Source information:
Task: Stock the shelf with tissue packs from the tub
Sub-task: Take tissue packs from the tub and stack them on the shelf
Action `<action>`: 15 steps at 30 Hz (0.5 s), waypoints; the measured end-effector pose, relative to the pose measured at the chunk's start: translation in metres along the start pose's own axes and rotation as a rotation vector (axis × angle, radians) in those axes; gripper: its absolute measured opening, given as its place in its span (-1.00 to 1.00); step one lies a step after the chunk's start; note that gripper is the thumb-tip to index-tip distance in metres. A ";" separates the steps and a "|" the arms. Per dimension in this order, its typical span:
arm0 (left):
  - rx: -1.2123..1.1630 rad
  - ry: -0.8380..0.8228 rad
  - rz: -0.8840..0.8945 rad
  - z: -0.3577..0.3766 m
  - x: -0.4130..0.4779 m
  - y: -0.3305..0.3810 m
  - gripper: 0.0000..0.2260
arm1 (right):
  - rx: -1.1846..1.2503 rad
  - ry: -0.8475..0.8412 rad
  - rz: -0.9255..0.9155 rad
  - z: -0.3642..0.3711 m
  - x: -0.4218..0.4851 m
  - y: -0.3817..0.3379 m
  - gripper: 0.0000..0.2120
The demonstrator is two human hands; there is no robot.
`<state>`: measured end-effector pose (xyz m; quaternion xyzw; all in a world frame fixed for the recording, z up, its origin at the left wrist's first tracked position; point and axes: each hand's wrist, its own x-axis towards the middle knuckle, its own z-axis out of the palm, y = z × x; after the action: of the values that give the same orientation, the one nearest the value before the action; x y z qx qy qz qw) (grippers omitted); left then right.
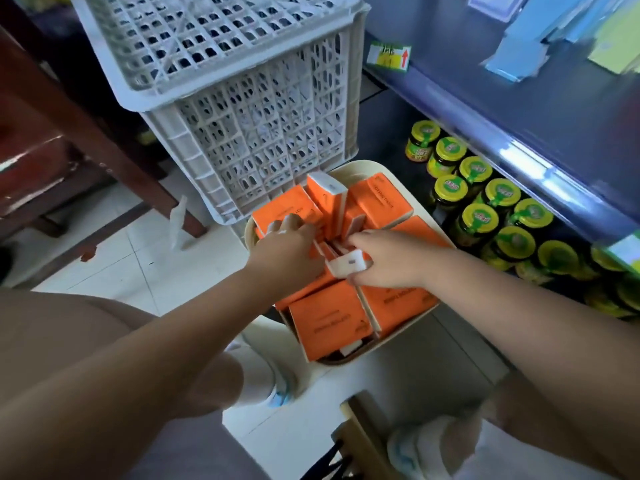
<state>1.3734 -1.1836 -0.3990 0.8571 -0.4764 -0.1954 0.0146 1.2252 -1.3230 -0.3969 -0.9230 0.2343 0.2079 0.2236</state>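
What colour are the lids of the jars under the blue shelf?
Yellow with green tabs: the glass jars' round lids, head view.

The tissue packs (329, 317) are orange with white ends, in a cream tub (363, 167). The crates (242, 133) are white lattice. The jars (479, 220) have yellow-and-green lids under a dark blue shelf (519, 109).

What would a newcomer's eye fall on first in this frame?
The bright orange tissue packs crammed into the cream tub at centre, with both hands in among them: the right hand pinches a white-ended pack, and the left hand reaches in beside it. Behind the tub stand stacked white lattice crates; at right are rows of yellow-lidded jars.
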 end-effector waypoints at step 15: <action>0.188 -0.205 0.252 -0.018 0.012 -0.006 -0.42 | -0.020 0.118 0.058 -0.009 0.013 0.035 -0.49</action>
<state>1.3906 -1.1931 -0.3880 0.7638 -0.5951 -0.2330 -0.0899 1.2200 -1.3602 -0.4071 -0.9287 0.2716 0.1615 0.1941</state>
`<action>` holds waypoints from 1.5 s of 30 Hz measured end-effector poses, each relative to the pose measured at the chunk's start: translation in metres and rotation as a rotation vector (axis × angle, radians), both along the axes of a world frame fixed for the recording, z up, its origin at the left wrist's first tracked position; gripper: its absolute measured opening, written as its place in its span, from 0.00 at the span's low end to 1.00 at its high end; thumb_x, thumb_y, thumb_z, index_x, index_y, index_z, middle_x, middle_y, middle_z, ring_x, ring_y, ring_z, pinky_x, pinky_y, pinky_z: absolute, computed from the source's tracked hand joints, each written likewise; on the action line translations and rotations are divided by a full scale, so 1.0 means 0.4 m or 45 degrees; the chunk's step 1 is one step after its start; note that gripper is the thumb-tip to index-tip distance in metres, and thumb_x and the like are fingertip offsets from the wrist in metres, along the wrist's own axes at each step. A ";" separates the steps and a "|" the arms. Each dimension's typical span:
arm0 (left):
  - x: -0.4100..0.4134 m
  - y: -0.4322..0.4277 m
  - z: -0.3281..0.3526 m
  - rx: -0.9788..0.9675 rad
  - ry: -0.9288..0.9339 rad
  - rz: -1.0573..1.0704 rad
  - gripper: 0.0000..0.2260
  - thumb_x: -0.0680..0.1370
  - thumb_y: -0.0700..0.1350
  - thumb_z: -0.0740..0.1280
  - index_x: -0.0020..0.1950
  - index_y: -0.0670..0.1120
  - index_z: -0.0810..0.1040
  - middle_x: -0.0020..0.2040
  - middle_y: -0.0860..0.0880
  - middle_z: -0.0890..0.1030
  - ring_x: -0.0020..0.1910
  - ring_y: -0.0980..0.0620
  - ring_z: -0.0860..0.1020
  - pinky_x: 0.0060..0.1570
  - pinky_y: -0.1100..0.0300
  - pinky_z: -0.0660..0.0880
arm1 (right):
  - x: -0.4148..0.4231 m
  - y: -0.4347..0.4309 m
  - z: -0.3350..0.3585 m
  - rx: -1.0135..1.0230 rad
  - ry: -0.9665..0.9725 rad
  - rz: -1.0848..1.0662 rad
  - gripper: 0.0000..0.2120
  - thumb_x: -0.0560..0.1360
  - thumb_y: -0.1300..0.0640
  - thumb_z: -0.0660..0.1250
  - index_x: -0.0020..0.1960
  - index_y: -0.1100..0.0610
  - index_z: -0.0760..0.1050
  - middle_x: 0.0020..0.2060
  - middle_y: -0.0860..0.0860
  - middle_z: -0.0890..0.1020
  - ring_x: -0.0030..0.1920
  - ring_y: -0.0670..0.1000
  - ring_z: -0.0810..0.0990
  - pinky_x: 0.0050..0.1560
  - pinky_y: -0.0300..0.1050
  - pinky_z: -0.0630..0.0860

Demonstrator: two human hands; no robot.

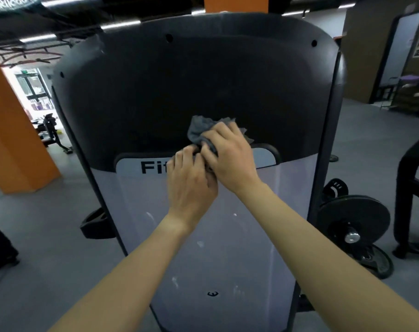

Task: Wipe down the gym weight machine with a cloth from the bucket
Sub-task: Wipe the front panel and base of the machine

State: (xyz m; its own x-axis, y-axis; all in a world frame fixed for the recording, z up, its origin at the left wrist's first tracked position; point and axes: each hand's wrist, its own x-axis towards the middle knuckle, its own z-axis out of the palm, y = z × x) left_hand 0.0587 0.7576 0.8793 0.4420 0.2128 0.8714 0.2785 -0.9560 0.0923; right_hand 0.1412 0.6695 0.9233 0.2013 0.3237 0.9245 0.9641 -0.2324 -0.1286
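Both hands bunched on a grey cloth, pressed to the machine's dark upper panel just above the label. Right hand fingers curled over it; left hand fingers pinching its lower edge. Weight plates at right.

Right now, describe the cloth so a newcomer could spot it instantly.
Find the tall weight machine shroud, dark on top, pale below. Where the two tones meet, both hands bunch a crumpled grey cloth against it. It is the only soft, wrinkled thing on that smooth panel.
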 end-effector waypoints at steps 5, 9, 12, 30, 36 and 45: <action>0.000 0.011 0.005 -0.038 -0.006 0.049 0.08 0.73 0.41 0.67 0.52 0.43 0.77 0.54 0.44 0.77 0.50 0.44 0.73 0.50 0.49 0.69 | 0.032 -0.007 0.003 -0.051 -0.257 -0.096 0.08 0.83 0.58 0.65 0.55 0.61 0.81 0.48 0.54 0.80 0.50 0.57 0.77 0.51 0.52 0.76; 0.000 0.005 0.003 -0.006 0.080 0.046 0.12 0.72 0.42 0.67 0.56 0.44 0.78 0.56 0.44 0.76 0.52 0.44 0.73 0.52 0.50 0.68 | 0.050 -0.030 -0.037 0.325 0.084 -0.250 0.08 0.83 0.59 0.64 0.57 0.62 0.79 0.48 0.54 0.79 0.50 0.55 0.74 0.51 0.49 0.75; -0.001 0.013 -0.008 0.034 0.110 0.057 0.13 0.73 0.42 0.66 0.56 0.43 0.77 0.58 0.43 0.76 0.52 0.44 0.73 0.52 0.50 0.69 | 0.029 -0.002 -0.032 0.431 0.268 -0.297 0.08 0.83 0.60 0.63 0.58 0.61 0.78 0.49 0.53 0.79 0.51 0.54 0.73 0.51 0.47 0.73; 0.004 0.032 0.019 0.033 0.059 0.078 0.06 0.74 0.40 0.64 0.50 0.43 0.75 0.49 0.44 0.75 0.45 0.45 0.69 0.45 0.51 0.69 | -0.014 0.047 0.005 0.144 0.054 -0.148 0.17 0.80 0.58 0.68 0.68 0.58 0.77 0.57 0.54 0.78 0.56 0.57 0.72 0.59 0.52 0.72; -0.003 0.016 -0.006 0.014 0.100 0.084 0.11 0.71 0.41 0.67 0.53 0.43 0.76 0.57 0.42 0.75 0.52 0.43 0.71 0.55 0.49 0.68 | 0.040 -0.024 -0.017 0.024 -0.136 -0.172 0.15 0.81 0.60 0.67 0.67 0.57 0.79 0.54 0.54 0.78 0.53 0.57 0.74 0.54 0.53 0.75; -0.005 -0.054 -0.054 0.073 0.219 -0.092 0.12 0.73 0.40 0.65 0.56 0.41 0.78 0.63 0.40 0.75 0.59 0.40 0.73 0.62 0.45 0.70 | 0.071 -0.110 -0.154 0.264 0.230 -0.176 0.19 0.78 0.67 0.68 0.67 0.57 0.79 0.61 0.53 0.76 0.60 0.55 0.71 0.65 0.43 0.71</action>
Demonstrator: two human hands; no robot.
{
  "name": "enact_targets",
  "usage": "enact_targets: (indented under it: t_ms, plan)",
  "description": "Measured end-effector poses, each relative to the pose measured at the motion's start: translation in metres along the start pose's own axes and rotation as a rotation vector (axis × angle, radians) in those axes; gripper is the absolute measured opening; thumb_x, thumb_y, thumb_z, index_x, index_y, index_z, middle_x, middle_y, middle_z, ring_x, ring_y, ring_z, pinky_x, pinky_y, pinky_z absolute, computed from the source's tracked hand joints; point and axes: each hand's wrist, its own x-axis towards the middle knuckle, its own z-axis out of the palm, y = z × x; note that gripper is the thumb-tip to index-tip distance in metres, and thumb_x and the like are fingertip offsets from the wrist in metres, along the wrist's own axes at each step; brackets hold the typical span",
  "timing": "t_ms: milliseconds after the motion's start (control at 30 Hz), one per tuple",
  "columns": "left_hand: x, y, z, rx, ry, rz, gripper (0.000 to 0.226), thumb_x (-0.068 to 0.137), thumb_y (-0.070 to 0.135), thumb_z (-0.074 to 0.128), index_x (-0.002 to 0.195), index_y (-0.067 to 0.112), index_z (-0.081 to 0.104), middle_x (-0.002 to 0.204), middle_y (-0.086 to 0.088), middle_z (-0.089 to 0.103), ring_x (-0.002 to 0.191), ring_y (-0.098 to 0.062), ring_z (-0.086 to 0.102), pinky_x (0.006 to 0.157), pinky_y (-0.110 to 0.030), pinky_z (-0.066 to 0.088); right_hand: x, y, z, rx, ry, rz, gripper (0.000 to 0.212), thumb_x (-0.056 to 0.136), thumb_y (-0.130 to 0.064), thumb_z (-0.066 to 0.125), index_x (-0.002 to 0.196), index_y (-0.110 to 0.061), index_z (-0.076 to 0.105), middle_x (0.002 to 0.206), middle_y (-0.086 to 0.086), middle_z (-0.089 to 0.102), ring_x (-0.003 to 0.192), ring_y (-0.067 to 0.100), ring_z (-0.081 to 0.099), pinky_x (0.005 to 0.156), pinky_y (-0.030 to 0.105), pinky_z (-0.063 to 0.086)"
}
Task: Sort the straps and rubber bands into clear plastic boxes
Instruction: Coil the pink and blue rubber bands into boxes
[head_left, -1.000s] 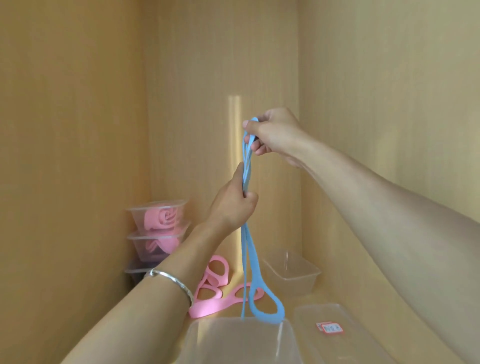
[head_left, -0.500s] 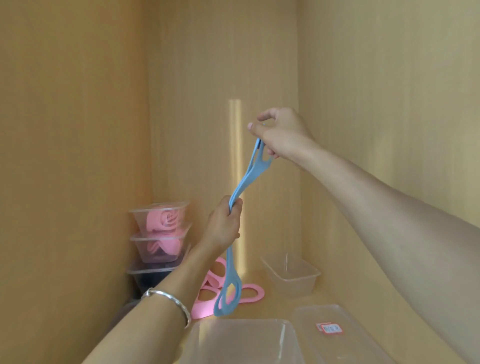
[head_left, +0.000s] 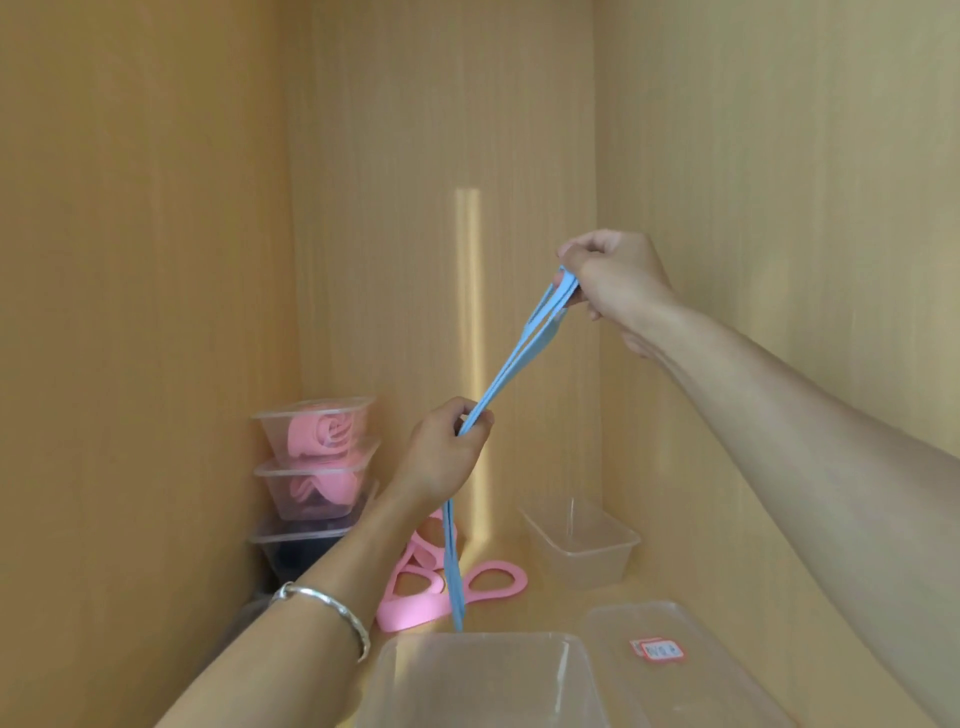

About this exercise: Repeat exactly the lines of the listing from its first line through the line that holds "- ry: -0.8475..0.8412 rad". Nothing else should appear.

Task response:
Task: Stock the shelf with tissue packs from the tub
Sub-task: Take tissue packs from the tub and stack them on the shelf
Action `<action>`: 15 steps at 30 Hz (0.5 s), waypoints; the measured end-effector pose, relative to the pose measured at the chunk's start: translation in metres along the start pose's own axes and rotation as a rotation vector (axis × angle, radians) in those axes; gripper: its absolute measured opening, given as its place in its span (-1.00 to 1.00); step one lies a step after the chunk's start; note that gripper is the thumb-tip to index-tip distance in metres. A ";" separates the steps and a "|" the arms. Per dimension in this order, its typical span:
arm0 (left):
  - rx: -1.2123..1.1630 rad
  - ry: -0.8380..0.8228 rad
  - rz: -0.8840..0.8945 rad
  - z: -0.3577..0.3766 m
  - x: -0.4130..0.4779 m
  - y: -0.3305..0.3810 m
  - gripper: 0.0000..0.2260
arm1 (right):
  - rx: -1.1846..1.2503 rad
  - ry: -0.8475..0.8412 rad

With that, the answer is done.